Problem statement |
Exactly as they appear, set down all of the records.

(Records from a dataset)
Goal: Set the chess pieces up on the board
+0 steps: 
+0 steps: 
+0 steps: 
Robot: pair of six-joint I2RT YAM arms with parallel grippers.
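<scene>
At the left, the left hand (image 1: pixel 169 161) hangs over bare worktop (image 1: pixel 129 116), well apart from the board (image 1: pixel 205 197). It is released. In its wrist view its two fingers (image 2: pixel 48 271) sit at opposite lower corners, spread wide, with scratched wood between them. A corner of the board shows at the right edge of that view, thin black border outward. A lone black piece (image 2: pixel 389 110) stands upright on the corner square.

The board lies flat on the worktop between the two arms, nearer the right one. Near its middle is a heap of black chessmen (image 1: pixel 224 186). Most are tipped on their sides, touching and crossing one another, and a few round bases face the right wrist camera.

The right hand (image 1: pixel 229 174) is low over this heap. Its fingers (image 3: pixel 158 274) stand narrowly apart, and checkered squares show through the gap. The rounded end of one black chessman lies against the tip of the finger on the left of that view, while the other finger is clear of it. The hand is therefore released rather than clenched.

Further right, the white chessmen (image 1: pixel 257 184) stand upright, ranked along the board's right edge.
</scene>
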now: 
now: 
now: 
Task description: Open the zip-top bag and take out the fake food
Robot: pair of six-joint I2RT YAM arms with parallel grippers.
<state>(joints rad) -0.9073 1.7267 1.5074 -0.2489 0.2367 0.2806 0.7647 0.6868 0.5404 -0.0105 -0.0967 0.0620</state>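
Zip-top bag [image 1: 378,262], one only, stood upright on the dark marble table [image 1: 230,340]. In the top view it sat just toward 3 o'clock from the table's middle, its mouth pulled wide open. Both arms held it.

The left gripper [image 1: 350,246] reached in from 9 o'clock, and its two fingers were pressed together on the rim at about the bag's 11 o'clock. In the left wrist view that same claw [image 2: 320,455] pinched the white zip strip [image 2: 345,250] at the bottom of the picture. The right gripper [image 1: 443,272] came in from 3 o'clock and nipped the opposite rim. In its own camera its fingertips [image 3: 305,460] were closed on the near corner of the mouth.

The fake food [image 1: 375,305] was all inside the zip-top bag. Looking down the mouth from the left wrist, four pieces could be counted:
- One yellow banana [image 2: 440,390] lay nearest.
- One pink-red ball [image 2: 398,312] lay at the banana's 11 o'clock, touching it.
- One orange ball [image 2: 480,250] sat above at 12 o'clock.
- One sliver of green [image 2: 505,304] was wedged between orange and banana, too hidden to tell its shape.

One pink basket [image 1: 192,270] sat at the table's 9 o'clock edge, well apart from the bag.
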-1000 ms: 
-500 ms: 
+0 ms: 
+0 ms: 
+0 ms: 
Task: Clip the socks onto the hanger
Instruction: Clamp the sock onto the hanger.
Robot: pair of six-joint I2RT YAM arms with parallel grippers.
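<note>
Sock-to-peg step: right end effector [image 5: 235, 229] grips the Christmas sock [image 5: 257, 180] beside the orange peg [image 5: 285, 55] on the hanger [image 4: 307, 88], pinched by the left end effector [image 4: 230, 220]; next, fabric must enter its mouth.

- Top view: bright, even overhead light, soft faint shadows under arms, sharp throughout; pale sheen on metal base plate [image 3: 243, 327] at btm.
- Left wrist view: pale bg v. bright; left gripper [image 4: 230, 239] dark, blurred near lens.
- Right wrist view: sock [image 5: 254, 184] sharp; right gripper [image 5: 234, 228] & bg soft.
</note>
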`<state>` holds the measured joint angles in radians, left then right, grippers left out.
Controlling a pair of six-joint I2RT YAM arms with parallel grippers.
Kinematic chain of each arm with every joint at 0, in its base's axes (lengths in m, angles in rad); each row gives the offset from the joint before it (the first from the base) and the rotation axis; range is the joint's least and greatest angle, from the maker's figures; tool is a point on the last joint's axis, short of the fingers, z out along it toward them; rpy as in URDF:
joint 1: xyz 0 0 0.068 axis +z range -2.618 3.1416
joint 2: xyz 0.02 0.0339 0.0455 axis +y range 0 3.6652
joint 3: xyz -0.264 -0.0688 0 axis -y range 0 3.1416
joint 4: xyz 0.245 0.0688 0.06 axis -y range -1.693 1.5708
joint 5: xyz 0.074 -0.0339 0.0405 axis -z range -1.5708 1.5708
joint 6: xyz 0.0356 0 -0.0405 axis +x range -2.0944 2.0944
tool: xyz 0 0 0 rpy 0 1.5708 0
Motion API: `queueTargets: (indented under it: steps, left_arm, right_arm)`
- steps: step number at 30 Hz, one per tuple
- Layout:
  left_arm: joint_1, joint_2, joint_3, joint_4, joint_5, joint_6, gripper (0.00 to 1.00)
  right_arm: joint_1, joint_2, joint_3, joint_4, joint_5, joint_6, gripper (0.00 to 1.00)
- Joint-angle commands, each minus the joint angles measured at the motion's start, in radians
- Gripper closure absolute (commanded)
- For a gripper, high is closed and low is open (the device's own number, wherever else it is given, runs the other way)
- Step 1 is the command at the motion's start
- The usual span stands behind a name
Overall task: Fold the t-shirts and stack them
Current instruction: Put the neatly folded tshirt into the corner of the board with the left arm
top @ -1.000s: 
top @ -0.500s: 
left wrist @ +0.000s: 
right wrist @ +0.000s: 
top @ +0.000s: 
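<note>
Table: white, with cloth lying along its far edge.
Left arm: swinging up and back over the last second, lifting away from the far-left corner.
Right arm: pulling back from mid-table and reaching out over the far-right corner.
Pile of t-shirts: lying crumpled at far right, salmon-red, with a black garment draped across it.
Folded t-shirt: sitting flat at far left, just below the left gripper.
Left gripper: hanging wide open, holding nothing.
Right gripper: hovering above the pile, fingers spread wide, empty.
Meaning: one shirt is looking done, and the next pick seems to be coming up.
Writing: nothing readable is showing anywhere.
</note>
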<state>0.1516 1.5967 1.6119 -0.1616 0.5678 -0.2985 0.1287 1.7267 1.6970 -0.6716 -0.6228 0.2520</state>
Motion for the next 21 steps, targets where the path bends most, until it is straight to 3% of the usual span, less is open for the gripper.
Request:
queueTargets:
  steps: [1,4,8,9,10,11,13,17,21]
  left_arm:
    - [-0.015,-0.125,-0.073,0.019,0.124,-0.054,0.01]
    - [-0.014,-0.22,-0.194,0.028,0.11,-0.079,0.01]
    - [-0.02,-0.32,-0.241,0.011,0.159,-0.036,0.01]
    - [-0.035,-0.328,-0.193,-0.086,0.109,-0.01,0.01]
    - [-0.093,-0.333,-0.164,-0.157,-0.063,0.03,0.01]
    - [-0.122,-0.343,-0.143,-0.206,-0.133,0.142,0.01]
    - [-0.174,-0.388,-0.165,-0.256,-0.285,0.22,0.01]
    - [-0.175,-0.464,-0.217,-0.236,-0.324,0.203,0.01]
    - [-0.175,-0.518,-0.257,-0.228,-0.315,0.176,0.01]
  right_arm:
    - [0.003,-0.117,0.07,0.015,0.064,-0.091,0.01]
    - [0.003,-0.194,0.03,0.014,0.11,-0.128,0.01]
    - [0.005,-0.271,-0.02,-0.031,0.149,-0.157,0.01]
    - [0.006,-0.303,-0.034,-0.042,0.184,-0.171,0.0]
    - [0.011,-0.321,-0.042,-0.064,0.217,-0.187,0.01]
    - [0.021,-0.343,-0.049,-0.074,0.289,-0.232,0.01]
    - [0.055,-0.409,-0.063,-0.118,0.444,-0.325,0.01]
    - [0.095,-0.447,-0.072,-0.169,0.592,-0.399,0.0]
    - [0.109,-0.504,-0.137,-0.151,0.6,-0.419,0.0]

Answer for this exercise |
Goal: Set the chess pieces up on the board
+0 steps: 
+0 steps: 
+0 steps: 
Robot: pair of six-joint I2RT YAM arms with parallel grippers.
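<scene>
At the left, the left hand (image 1: pixel 169 161) hangs over bare worktop (image 1: pixel 129 116), well apart from the board (image 1: pixel 205 197). It is released. In its wrist view its two fingers (image 2: pixel 48 271) sit at opposite lower corners, spread wide, with scratched wood between them. A corner of the board shows at the right edge of that view, thin black border outward. A lone black piece (image 2: pixel 389 110) stands upright on the corner square.

The board lies flat on the worktop between the two arms, nearer the right one. Near its middle is a heap of black chessmen (image 1: pixel 224 186). Most are tipped on their sides, touching and crossing one another, and a few round bases face the right wrist camera.

The right hand (image 1: pixel 229 174) is low over this heap. Its fingers (image 3: pixel 158 274) stand narrowly apart, and checkered squares show through the gap. The rounded end of one black chessman lies against the tip of the finger on the left of that view, while the other finger is clear of it. The hand is therefore released rather than clenched.

Further right, the white chessmen (image 1: pixel 257 184) stand upright, ranked along the board's right edge.
</scene>
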now: 
now: 
now: 
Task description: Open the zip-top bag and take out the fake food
Robot: pair of six-joint I2RT YAM arms with parallel grippers.
<state>(joints rad) -0.9073 1.7267 1.5074 -0.2489 0.2367 0.2806 0.7647 0.6868 0.5404 -0.0105 -0.0967 0.0620</state>
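Zip-top bag [image 1: 378,262], one only, stood upright on the dark marble table [image 1: 230,340]. In the top view it sat just toward 3 o'clock from the table's middle, its mouth pulled wide open. Both arms held it.

The left gripper [image 1: 350,246] reached in from 9 o'clock, and its two fingers were pressed together on the rim at about the bag's 11 o'clock. In the left wrist view that same claw [image 2: 320,455] pinched the white zip strip [image 2: 345,250] at the bottom of the picture. The right gripper [image 1: 443,272] came in from 3 o'clock and nipped the opposite rim. In its own camera its fingertips [image 3: 305,460] were closed on the near corner of the mouth.

The fake food [image 1: 375,305] was all inside the zip-top bag. Looking down the mouth from the left wrist, four pieces could be counted:
- One yellow banana [image 2: 440,390] lay nearest.
- One pink-red ball [image 2: 398,312] lay at the banana's 11 o'clock, touching it.
- One orange ball [image 2: 480,250] sat above at 12 o'clock.
- One sliver of green [image 2: 505,304] was wedged between orange and banana, too hidden to tell its shape.

One pink basket [image 1: 192,270] sat at the table's 9 o'clock edge, well apart from the bag.
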-1000 ms: 
-500 ms: 
+0 ms: 
+0 ms: 
+0 ms: 
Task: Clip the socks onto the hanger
Instruction: Clamp the sock onto the hanger.
Robot: pair of six-joint I2RT YAM arms with parallel grippers.
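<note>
Sock-to-peg step: right end effector [image 5: 235, 229] grips the Christmas sock [image 5: 257, 180] beside the orange peg [image 5: 285, 55] on the hanger [image 4: 307, 88], pinched by the left end effector [image 4: 230, 220]; next, fabric must enter its mouth.

- Top view: bright, even overhead light, soft faint shadows under arms, sharp throughout; pale sheen on metal base plate [image 3: 243, 327] at btm.
- Left wrist view: pale bg v. bright; left gripper [image 4: 230, 239] dark, blurred near lens.
- Right wrist view: sock [image 5: 254, 184] sharp; right gripper [image 5: 234, 228] & bg soft.
</note>
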`<state>` holds the measured joint angles in radians, left then right, grippers left out.
Controlling a pair of six-joint I2RT YAM arms with parallel grippers.
Kinematic chain of each arm with every joint at 0, in its base's axes (lengths in m, angles in rad); each row gives the offset from the joint before it (the first from the base) and the rotation axis; range is the joint's least and greatest angle, from the maker's figures; tool is a point on the last joint's axis, short of the fingers, z out along it toward them; rpy as in URDF:
joint 1: xyz 0 0 0.068 axis +z range -2.618 3.1416
joint 2: xyz 0.02 0.0339 0.0455 axis +y range 0 3.6652
joint 3: xyz -0.264 -0.0688 0 axis -y range 0 3.1416
joint 4: xyz 0.245 0.0688 0.06 axis -y range -1.693 1.5708
joint 5: xyz 0.074 -0.0339 0.0405 axis -z range -1.5708 1.5708
joint 6: xyz 0.0356 0 -0.0405 axis +x range -2.0944 2.0944
tool: xyz 0 0 0 rpy 0 1.5708 0
Motion API: `queueTargets: (indented under it: steps, left_arm, right_arm)`
- steps: step number at 30 Hz, one per tuple
- Layout:
  left_arm: joint_1, joint_2, joint_3, joint_4, joint_5, joint_6, gripper (0.00 to 1.00)
  right_arm: joint_1, joint_2, joint_3, joint_4, joint_5, joint_6, gripper (0.00 to 1.00)
- Joint-angle commands, each minus the joint angles measured at the motion's start, in radians
- Gripper closure absolute (commanded)
- For a gripper, high is closed and low is open (the device's own number, wherever else it is given, runs the other way)
- Step 1 is the command at the motion's start
- The usual span stands behind a name
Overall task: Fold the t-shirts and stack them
Current instruction: Put the neatly folded tshirt into the corner of the board with the left arm
top @ -1.000s: 
top @ -0.500s: 
left wrist @ +0.000s: 
right wrist @ +0.000s: 
top @ +0.000s: 
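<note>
Table: white, with cloth lying along its far edge.
Left arm: swinging up and back over the last second, lifting away from the far-left corner.
Right arm: pulling back from mid-table and reaching out over the far-right corner.
Pile of t-shirts: lying crumpled at far right, salmon-red, with a black garment draped across it.
Folded t-shirt: sitting flat at far left, just below the left gripper.
Left gripper: hanging wide open, holding nothing.
Right gripper: hovering above the pile, fingers spread wide, empty.
Meaning: one shirt is looking done, and the next pick seems to be coming up.
Writing: nothing readable is showing anywhere.
</note>
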<state>0.1516 1.5967 1.6119 -0.1616 0.5678 -0.2985 0.1287 1.7267 1.6970 -0.6716 -0.6228 0.2520</state>
Motion for the next 21 steps, targets where the path bends most, until it is straight to 3% of the usual span, less is open for the gripper.
Request:
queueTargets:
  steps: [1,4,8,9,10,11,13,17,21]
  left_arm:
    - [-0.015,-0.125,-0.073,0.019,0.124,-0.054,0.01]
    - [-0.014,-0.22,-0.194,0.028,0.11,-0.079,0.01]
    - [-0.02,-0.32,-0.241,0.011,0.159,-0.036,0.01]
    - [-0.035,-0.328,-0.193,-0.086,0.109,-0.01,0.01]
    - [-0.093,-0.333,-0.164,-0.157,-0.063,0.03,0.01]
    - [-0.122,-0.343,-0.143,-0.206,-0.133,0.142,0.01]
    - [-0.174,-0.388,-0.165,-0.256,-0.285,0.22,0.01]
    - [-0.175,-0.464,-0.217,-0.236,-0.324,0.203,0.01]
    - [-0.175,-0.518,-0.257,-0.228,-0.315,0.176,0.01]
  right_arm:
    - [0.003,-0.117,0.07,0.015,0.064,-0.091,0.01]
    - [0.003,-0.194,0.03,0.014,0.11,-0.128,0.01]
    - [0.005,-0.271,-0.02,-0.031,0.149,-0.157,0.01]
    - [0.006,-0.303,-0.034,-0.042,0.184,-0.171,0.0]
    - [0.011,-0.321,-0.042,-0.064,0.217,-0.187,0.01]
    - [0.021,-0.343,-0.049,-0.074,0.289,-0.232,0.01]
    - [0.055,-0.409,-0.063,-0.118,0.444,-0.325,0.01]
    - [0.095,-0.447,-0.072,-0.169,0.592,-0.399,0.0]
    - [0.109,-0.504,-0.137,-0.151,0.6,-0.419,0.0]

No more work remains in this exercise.